Hershey and Chase designed a very simple experiment to determine which molecule, DNA or protein, acted as the genetic material in phages. To do this, they made use of a technique called radioactive labeling. In radioactive labeling, a radioactive isotope of a certain atom is used and can be followed by tracking the radioactivity (radioactivity is very easily detected by laboratory instruments, even back in the 1940s, and remains a very common tool in scientific research). So, what Hershey and Chase did was to grow two batches of phage in their laboratory. One batch was grown in the presence of radioactive phosphorous. The element phosphorous is present in large amounts in DNA, but is not present in the proteins of bacteria and phage. Thus, this batch of phage would have radio-labeled DNA. The second batch of phage was grown in the presence of radioactive sulfur. Sulfur is an element that is often found in proteins, but never in DNA. Thus, the second batch of phage would have radio-labeled proteins.

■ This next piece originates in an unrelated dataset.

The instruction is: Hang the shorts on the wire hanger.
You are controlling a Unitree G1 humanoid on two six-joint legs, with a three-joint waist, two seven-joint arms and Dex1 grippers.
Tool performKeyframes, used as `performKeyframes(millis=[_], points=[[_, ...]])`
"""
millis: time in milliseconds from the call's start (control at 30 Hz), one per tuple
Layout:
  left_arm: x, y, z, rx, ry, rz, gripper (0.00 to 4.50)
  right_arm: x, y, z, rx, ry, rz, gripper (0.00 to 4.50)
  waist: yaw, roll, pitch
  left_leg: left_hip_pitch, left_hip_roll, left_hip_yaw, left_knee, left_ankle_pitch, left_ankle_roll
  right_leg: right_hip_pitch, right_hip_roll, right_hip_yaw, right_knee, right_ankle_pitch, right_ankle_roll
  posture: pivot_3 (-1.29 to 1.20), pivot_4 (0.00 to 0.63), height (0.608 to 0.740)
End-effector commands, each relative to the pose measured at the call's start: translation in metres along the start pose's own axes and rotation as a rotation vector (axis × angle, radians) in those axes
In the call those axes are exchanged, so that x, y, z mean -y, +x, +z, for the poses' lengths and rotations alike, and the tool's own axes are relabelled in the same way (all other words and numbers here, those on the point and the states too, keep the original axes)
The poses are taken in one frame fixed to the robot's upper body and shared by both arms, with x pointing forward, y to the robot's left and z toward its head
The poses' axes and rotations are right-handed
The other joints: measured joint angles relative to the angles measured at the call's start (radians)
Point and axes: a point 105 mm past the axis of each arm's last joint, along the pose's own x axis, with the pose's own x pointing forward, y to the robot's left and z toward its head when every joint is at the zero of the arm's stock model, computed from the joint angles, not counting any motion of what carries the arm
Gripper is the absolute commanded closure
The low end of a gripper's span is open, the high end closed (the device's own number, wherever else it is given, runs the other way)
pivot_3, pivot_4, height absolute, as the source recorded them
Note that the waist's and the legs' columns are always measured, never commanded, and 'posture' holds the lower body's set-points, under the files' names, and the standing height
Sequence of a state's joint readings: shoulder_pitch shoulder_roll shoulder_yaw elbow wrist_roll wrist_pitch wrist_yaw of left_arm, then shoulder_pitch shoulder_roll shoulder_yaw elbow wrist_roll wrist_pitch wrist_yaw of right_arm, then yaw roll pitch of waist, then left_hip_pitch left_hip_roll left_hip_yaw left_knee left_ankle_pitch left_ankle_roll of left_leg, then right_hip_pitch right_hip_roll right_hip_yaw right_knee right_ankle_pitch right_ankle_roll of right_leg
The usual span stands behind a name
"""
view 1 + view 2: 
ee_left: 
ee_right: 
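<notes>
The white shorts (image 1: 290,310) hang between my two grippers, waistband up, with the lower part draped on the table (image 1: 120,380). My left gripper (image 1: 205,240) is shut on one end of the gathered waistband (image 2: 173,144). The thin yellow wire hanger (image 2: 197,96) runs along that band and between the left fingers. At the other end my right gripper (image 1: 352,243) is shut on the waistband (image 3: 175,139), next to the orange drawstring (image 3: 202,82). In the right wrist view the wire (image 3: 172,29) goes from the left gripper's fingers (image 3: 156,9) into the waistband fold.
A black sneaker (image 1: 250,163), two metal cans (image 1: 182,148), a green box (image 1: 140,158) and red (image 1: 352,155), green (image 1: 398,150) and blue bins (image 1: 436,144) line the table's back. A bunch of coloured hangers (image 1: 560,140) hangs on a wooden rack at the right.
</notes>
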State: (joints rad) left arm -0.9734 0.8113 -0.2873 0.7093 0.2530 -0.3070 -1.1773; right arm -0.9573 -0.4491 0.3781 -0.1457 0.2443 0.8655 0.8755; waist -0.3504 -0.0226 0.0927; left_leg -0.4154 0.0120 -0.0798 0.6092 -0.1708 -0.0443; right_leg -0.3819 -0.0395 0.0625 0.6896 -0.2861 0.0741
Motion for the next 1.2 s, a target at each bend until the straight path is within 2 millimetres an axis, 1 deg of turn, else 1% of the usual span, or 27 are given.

Then, Hershey and Chase used these two batches of phage separately to infect bacteria and then measured where the radioactivity ended up. What they observed was that only those bacteria infected by phage with radio-labeled DNA became radioactive, bacteria infected by phage with radio-labeled protein did not. Thus Hershey and Chase concluded that it is DNA, and not protein, that is injected into the bacteria during phage infection and this DNA must be the genetic material that reprograms the bacteria.

Comprehension Checkpoint
Hershey and Chase used radioactive phosphorus in their experiment because
Correct!
Incorrect.

The blueprint of life

Taken together, these experiments represented strong evidence that DNA is the genetic material. Other scientists later confirmed these result in many different kinds of experiments, including showing that eukaryotic, and even human cells can be "transformed" by the injection of DNA. The result of these findings was to convince the scientific and lay communities that the molecule of heredity is indeed DNA. It turns out that the initial instincts of many scientists were exactly backward: They assumed that protein was the genetic material of chromosomes and DNA merely provided structure. The opposite turned out to be true. The DNA molecule houses genetic information, and proteins act as the structural framework of chromosomes.

The discovery that DNA was the "transforming agent" and the genetic component of human chromosomes was one of the greatest discoveries of science in the 20th century. However, the mechanism of how DNA codes for genetic information was initially a complete mystery and became the focus of intense scientific study (see our DNA II module). Still today, the study of how DNA functions comprises an entire discipline of science called molecular biology. Originally an offshoot of biochemistry, the field of molecular biology joins biologists, chemists, anthropologists, forensic scientists, geneticists, botanists, and many others who are working to shed light onto the immense complexity of DNA, the so-called blueprint of life.